### What the task asks
Every line below needs to be returned exactly as written.

Data provided: Begin

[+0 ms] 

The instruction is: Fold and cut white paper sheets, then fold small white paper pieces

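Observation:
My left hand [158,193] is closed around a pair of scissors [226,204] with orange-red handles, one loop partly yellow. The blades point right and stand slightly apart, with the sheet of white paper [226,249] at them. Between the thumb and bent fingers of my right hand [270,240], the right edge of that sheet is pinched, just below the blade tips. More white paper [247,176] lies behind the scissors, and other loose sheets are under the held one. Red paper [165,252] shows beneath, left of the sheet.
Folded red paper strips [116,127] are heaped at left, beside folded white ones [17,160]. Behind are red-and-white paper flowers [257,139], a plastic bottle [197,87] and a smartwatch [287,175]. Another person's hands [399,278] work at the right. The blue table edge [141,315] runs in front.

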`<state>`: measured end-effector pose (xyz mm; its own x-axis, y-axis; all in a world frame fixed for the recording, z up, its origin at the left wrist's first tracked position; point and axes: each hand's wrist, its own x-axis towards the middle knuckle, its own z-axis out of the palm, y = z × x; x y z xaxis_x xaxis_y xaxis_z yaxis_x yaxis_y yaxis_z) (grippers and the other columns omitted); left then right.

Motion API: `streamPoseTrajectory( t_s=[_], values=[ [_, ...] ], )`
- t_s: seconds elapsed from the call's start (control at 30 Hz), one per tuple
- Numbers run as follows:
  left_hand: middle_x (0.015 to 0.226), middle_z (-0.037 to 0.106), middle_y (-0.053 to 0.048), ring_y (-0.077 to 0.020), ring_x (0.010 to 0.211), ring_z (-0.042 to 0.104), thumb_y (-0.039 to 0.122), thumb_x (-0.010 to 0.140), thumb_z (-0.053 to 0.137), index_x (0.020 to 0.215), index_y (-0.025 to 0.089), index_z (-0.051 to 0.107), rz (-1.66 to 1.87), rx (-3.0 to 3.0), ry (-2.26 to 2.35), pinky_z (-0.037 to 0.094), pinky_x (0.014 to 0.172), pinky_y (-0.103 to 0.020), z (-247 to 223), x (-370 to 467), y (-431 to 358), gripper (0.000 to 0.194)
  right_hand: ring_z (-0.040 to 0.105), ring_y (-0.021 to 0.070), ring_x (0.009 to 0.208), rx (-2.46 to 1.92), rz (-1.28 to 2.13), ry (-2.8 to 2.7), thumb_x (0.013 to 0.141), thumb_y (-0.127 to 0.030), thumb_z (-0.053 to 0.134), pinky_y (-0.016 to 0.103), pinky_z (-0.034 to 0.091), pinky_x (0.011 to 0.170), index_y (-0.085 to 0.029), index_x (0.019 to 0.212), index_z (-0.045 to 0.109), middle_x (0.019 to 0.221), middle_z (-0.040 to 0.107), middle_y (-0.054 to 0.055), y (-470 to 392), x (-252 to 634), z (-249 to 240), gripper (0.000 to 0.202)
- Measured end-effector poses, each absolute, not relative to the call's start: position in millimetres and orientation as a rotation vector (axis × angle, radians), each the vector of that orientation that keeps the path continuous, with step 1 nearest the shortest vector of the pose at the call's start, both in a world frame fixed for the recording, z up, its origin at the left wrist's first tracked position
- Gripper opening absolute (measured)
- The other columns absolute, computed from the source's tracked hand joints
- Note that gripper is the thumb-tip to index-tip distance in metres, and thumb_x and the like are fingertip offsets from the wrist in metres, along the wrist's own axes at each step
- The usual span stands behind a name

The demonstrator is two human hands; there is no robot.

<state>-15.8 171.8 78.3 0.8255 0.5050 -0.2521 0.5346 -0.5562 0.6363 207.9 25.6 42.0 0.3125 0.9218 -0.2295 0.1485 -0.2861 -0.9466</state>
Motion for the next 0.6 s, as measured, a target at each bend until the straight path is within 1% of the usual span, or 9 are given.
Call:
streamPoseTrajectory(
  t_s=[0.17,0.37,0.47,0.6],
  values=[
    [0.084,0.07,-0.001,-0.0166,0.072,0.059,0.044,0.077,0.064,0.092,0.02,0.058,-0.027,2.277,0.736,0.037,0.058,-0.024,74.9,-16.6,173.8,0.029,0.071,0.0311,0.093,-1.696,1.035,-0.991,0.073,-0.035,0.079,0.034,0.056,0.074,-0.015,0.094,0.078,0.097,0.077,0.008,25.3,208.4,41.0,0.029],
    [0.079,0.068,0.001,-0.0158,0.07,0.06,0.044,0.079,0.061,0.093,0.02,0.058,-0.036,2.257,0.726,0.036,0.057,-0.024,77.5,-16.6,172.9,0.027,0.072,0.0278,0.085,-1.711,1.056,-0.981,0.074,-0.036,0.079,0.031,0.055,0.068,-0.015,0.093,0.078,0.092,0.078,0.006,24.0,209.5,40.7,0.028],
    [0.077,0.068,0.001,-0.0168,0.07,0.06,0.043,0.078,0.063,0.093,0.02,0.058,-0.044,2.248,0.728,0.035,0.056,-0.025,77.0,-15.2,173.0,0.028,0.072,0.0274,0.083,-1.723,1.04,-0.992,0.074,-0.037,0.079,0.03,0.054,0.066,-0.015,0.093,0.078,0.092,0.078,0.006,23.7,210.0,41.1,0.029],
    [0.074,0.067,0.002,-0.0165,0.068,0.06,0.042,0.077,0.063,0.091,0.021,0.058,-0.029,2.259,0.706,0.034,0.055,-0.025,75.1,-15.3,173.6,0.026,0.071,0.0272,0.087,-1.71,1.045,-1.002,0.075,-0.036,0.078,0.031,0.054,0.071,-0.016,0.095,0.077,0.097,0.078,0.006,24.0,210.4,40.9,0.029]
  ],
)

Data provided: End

### Problem solution
[+0 ms] 

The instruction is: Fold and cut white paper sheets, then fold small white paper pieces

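Observation:
My left hand [158,193] is closed around a pair of scissors [226,204] with orange-red handles, one loop partly yellow. The blades point right and stand slightly apart, with the sheet of white paper [226,249] at them. Between the thumb and bent fingers of my right hand [270,240], the right edge of that sheet is pinched, just below the blade tips. More white paper [247,176] lies behind the scissors, and other loose sheets are under the held one. Red paper [165,252] shows beneath, left of the sheet.
Folded red paper strips [116,127] are heaped at left, beside folded white ones [17,160]. Behind are red-and-white paper flowers [257,139], a plastic bottle [197,87] and a smartwatch [287,175]. Another person's hands [399,278] work at the right. The blue table edge [141,315] runs in front.
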
`<state>`: measured end-effector pose (xyz mm; its own x-axis, y-axis; all in a world frame fixed for the recording, z up, its origin at the left wrist's first tracked position; point and axes: each hand's wrist, its own x-axis towards the middle knuckle, its own z-axis out of the palm, y = z × x; x y z xaxis_x xaxis_y xaxis_z yaxis_x yaxis_y yaxis_z) (grippers and the other columns omitted); left then right.

Motion API: `streamPoseTrajectory( t_s=[_], values=[ [_, ...] ], )`
- t_s: seconds elapsed from the call's start (control at 30 Hz), one per tuple
- Numbers run as follows:
  left_hand: middle_x (0.015 to 0.226), middle_z (-0.037 to 0.106), middle_y (-0.053 to 0.048), ring_y (-0.077 to 0.020), ring_x (0.010 to 0.211), ring_z (-0.042 to 0.104), thumb_y (-0.039 to 0.122), thumb_x (-0.010 to 0.140), thumb_z (-0.053 to 0.137), index_x (0.020 to 0.215), index_y (-0.025 to 0.089), index_z (-0.051 to 0.107), rz (-1.66 to 1.87), rx (-3.0 to 3.0), ry (-2.26 to 2.35), pinky_z (-0.037 to 0.094), pinky_x (0.014 to 0.172), pinky_y (-0.103 to 0.020), z (-247 to 223), x (-370 to 467), y (-431 to 358), gripper (0.000 to 0.194)
  right_hand: ring_z (-0.040 to 0.105), ring_y (-0.021 to 0.070), ring_x (0.009 to 0.208), rx (-2.46 to 1.92), rz (-1.28 to 2.13), ry (-2.8 to 2.7), thumb_x (0.013 to 0.141), thumb_y (-0.127 to 0.030), thumb_z (-0.053 to 0.134), pinky_y (-0.016 to 0.103), pinky_z (-0.034 to 0.091), pinky_x (0.011 to 0.170), index_y (-0.085 to 0.029), index_x (0.019 to 0.212), index_z (-0.045 to 0.109), middle_x (0.019 to 0.221), middle_z (-0.040 to 0.107), middle_y (-0.054 to 0.055), y (-470 to 392), x (-252 to 634), z (-249 to 240), gripper (0.000 to 0.202)
- Measured end-effector poses, each absolute, not relative to the call's start: position in millimetres and orientation as a rotation vector (axis × angle, radians), each the vector of that orientation that keeps the path continuous, with step 1 nearest the shortest vector of the pose at the call's start, both in a world frame fixed for the recording, z up, its origin at the left wrist's first tracked position
- Gripper opening absolute (measured)
- The other columns absolute, computed from the source's tracked hand joints
- Note that gripper is the thumb-tip to index-tip distance in metres, and thumb_x and the like are fingertip offsets from the wrist in metres, along the wrist's own axes at each step
- The usual span stands behind a name

The demonstrator is two human hands; there is no robot.

<state>-15.8 171.8 78.3 0.8255 0.5050 -0.2521 0.5346 -0.5562 0.6363 207.9 25.6 42.0 0.3125 0.9218 -0.2295 0.1485 -0.2861 -0.9466</state>
Motion for the next 0.6 s, as measured, a target at each bend until the straight path is within 1% of the usual span, or 9 are given.
Call:
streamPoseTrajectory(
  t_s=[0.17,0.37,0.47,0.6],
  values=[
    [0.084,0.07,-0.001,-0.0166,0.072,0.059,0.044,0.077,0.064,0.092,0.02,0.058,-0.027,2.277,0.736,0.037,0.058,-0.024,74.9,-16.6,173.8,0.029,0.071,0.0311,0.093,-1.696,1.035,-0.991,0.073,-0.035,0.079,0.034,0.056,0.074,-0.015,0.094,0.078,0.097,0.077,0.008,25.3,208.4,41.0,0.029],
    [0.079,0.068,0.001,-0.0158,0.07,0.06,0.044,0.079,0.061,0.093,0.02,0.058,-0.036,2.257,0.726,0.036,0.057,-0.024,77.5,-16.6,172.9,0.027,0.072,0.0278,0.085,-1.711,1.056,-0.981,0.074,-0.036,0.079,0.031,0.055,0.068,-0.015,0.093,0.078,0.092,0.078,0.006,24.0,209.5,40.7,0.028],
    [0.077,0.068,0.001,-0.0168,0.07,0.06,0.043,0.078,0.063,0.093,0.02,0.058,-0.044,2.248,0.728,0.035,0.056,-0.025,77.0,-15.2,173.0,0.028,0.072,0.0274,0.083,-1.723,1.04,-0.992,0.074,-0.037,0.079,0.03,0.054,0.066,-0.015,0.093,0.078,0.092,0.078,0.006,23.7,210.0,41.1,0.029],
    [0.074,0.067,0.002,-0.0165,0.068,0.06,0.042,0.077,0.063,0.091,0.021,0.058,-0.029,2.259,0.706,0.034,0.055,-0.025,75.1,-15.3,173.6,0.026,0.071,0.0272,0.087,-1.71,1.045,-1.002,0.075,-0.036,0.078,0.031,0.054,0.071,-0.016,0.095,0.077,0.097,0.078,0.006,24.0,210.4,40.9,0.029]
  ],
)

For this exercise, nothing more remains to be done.